About this task: Print all of the data below exactly as it appears, leaving out every image.

Available data:
..........

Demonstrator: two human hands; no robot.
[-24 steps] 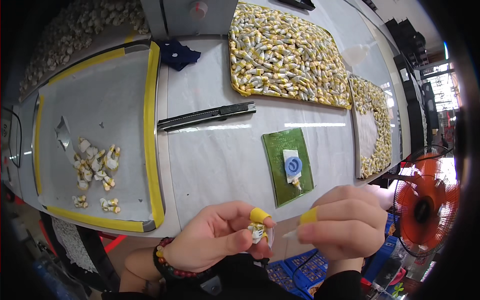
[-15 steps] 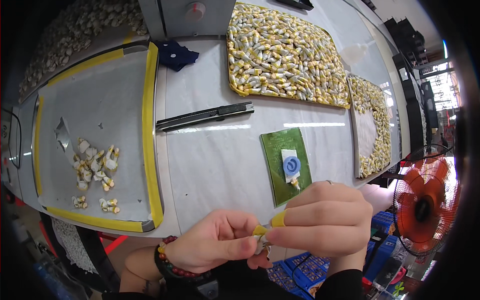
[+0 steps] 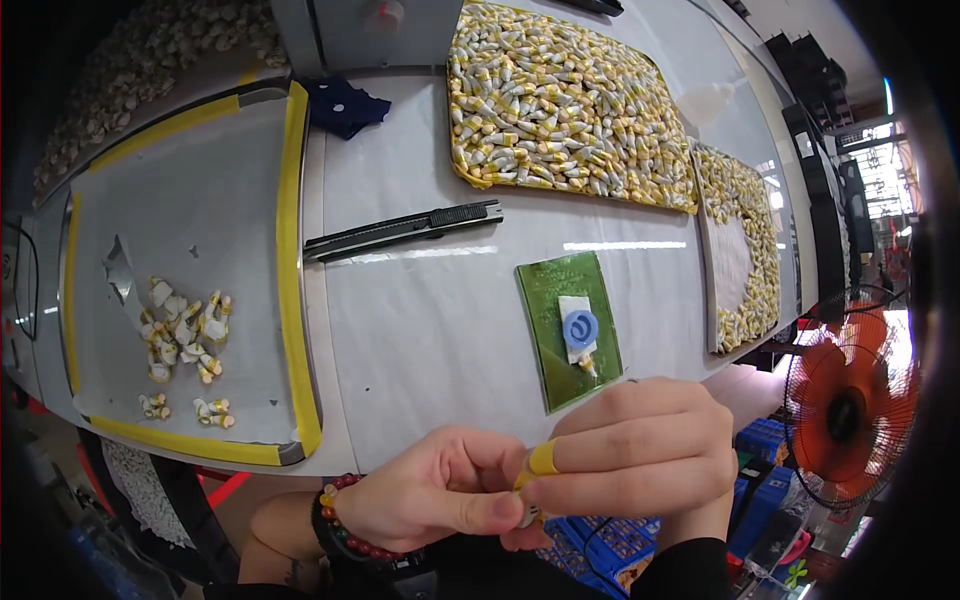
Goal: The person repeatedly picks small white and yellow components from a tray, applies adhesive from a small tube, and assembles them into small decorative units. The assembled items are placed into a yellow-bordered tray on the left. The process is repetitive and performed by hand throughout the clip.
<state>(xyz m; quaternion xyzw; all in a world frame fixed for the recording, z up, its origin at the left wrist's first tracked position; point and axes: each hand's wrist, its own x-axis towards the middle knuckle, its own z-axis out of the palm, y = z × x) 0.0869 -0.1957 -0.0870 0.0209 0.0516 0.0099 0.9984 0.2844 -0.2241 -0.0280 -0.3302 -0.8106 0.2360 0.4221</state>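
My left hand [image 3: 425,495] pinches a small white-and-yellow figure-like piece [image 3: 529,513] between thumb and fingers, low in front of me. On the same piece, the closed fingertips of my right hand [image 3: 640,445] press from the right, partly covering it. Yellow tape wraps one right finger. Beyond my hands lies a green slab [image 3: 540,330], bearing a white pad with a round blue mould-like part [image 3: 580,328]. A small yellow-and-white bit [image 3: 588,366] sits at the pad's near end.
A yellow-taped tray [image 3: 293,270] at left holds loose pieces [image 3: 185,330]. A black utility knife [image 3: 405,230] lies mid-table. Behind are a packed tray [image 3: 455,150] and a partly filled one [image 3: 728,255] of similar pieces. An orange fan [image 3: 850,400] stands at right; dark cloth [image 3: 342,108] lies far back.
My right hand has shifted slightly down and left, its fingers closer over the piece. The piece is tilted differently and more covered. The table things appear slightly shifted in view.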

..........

Result:
Demonstrator: two human hands; no robot.
[-24 steps] 
[-15 steps] 
[+0 steps] 
Goal: The person repeatedly picks small white and yellow components from a tray, applies adhesive from a small tube, and assembles them into small decorative units. The assembled items are placed into a yellow-bordered tray on the left. The process is repetitive and performed by hand throughout the clip.
<state>(xyz m; quaternion xyzw; all in a world frame fixed for the recording, z up, its origin at the left wrist's first tracked position; point and axes: each hand's wrist, its own x-axis towards the middle knuckle, its own z-axis out of the palm, y = z × x) 0.0869 -0.1957 -0.0870 0.0209 0.0516 0.0099 0.9984 0.2844 -0.2241 -0.0280 -0.3302 -0.8106 0.2360 0.4221</state>
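My left hand [image 3: 425,495] pinches a small white-and-yellow figure-like piece [image 3: 529,513] between thumb and fingers, low in front of me. On the same piece, the closed fingertips of my right hand [image 3: 640,445] press from the right, partly covering it. Yellow tape wraps one right finger. Beyond my hands lies a green slab [image 3: 540,330], bearing a white pad with a round blue mould-like part [image 3: 580,328]. A small yellow-and-white bit [image 3: 588,366] sits at the pad's near end.
A yellow-taped tray [image 3: 293,270] at left holds loose pieces [image 3: 185,330]. A black utility knife [image 3: 405,230] lies mid-table. Behind are a packed tray [image 3: 455,150] and a partly filled one [image 3: 728,255] of similar pieces. An orange fan [image 3: 850,400] stands at right; dark cloth [image 3: 342,108] lies far back.
My right hand has shifted slightly down and left, its fingers closer over the piece. The piece is tilted differently and more covered. The table things appear slightly shifted in view.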

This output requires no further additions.